The seriousness of the crime problem combined with the inability of local officials to cope with it led to increased involvement by the national government. President Herbert Hoover in 1929 created the Wickersham Commission (named after Attorney General George Wickersham, who chaired it) to conduct the first "comprehensive survey of American criminal justice at the national level." 21 Roscoe Pound was also a member of the commission, and he once again brought his sociological perspective to bear on the problem of crime. The commission was charged, among other tasks, with determining whether, given the level of gangland violence, repeal of Prohibition was in order. The commission failed to resolve the Prohibition issue and most of its fourteen volumes received little attention as the effects of the Great Depression rolled over the country.
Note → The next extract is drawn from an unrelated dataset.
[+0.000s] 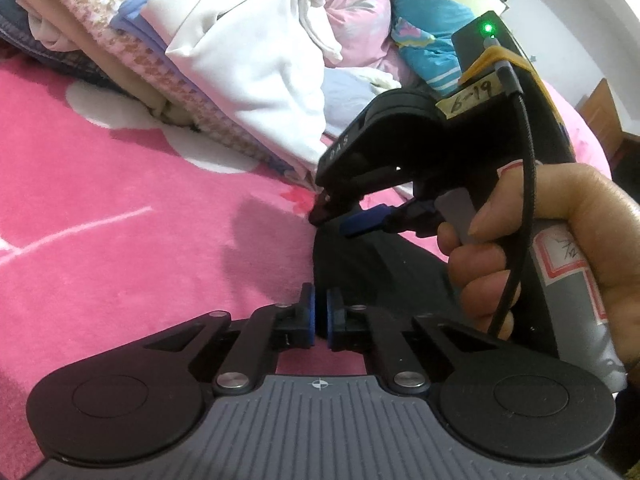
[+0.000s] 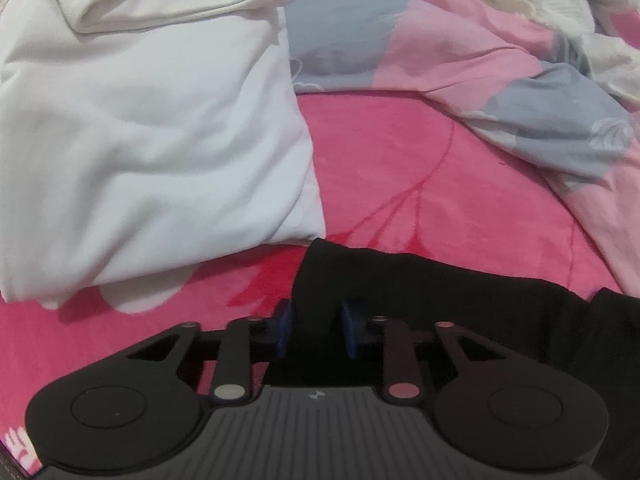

The commission's findings were nonetheless important in two ways. First, by directing public and police attention to the use of "third-degree" interrogation tactics against criminal suspects, the commission lent the imprimatur of federal authority to more professional (and legal) police practices. Second, in the midst of skepticism heaped at the local level on the rehabilitative ideal, the commission endorsed a sociological perspective on criminal behavior that reaffirmed the importance of individualized correctional treatment. The commission condemned the existing prison system and urged probation and parole as the only rational and humane solution to the problems of crime. The Wickersham Commission's report marked the beginning of yet another cycle of correctional reform, one that peaked in the 1960s.

The penetration of the federal government into criminal justice matters occurred in other ways. For example, through the efforts of Sanford Bates, whom President Hoover in 1929 appointed to head the new U.S. Bureau of Prisons, the federal correctional system set the standard by which state programs were judged over the next half- century.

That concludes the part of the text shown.